Ecco le conclusioni dello studio “Potenziale tasso di falsi positivi tra gli “individui infetti asintomatici” in stretti contatti di pazienti COVID-19” del dott. Zhuang GH, del Dipartimento di Epidemiologia e Biostatistica della University Health Science Center di Xi’an in Cina, pubblicato il 05 marzo 2020 dal National Center for Information Technology: “Negli stretti contatti dei pazienti con COVID-19, quasi la metà o anche più degli “individui infetti asintomatici” riportati nello screening del test dell’acido nucleico attivo potrebbero essere falsi positivi.”
Spiega il prof. Antonio Cascio, ordinario di Malattie Infettive alla Università degli Studi di Palermo e componente del direttivo della Società Italiana di Malattie Infettive e Tropicali (Simit):
anche un “semplice” tampone “tanto semplice non è”, perché l’operatore (che può essere un medico, un infermiere o un biologo) deve eseguirlo nella maniera corretta, “inserendo il tampone fino in fondo, superando le coane nasali fino alla parete della rinofaringe.”
“La sensibilità del test – continua – dipende anche da come è stato fatto il tampone. Se lo striscio nelle narici non è fatto bene, non si preleva un campione significativo e il risultato è falsamente negativo.”

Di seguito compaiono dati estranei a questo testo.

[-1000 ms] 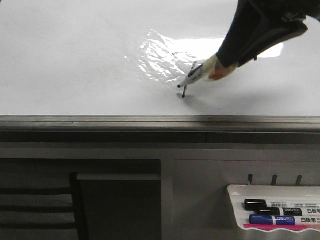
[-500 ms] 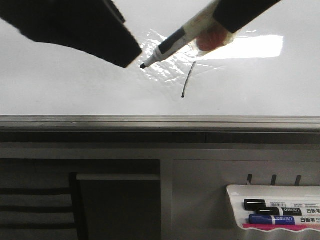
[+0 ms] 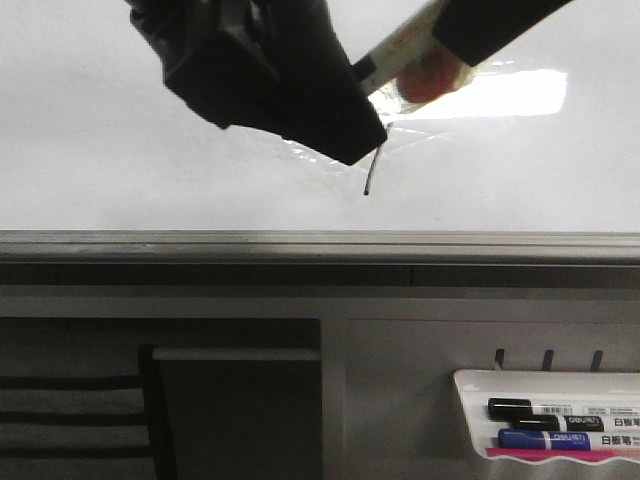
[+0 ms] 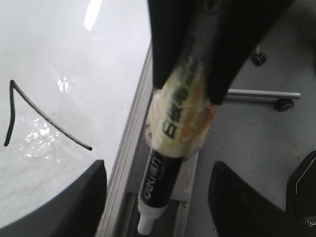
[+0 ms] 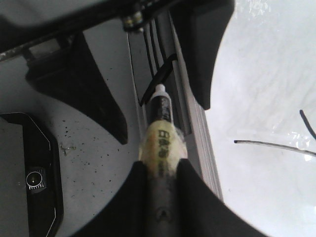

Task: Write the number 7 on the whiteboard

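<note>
number 7 (image 4: 39, 116) drawn on whiteboard (image 3: 120, 150) | right hand (image 5: 160, 170) clamps marker (image 4: 170, 163) clear of board | left hand (image 4: 155, 197) apart, 9 o'clock of marker, likely to cap it

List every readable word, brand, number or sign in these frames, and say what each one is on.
"7", hand-drawn on the whiteboard: the number 7.
"deli", on the dark barrel of the marker that the right gripper holds.
"白板笔", on the tape-wrapped part of that marker's barrel.
"白板笔", on the black tray marker and the blue tray marker; their smaller print is too small to read.
</note>
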`<action>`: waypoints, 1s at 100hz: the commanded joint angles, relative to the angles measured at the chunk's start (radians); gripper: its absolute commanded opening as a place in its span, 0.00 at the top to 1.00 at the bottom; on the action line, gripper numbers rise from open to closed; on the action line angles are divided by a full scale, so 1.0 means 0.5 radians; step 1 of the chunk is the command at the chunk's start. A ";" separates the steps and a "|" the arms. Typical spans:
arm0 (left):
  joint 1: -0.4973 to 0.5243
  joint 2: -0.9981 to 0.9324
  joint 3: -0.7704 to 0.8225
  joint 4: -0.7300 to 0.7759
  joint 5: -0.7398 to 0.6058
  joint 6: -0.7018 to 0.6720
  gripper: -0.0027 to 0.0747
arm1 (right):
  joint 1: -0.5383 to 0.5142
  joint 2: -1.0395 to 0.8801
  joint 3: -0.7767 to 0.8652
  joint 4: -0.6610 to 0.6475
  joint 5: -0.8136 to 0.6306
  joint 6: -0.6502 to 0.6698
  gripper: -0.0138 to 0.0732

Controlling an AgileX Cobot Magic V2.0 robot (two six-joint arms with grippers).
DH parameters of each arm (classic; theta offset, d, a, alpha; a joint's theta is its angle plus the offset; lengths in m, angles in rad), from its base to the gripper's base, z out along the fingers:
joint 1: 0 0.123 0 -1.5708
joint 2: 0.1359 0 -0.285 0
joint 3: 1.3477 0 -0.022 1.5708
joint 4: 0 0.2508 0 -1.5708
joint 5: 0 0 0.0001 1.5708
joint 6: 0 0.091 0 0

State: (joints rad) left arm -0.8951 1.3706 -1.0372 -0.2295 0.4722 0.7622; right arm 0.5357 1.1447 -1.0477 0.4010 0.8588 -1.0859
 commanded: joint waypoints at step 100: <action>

Secondo il prof. Pier Luigi Lopalco, epidemiologo, professore di Igiene generale e applicata all’università di Pisa e responsabile del coordinamento per le emergenze epidemiologiche della Regione Puglia, “Il tampone rileva il virus, con un certo livello neanche ottimale di sensibilità e specificità, solo in coloro che in quello specifico istante sono portatori del virus… Considerando i valori di specificità e sensibilità della metodica, la quota di falsi negativi e falsi positivi da gestire sarebbe superiore a quella dei veri positivi eventualmente identificati. Insomma, il tampone NON è un buon test di screening e utilizzarlo a questo scopo andrebbe contro ogni logica scientifica.”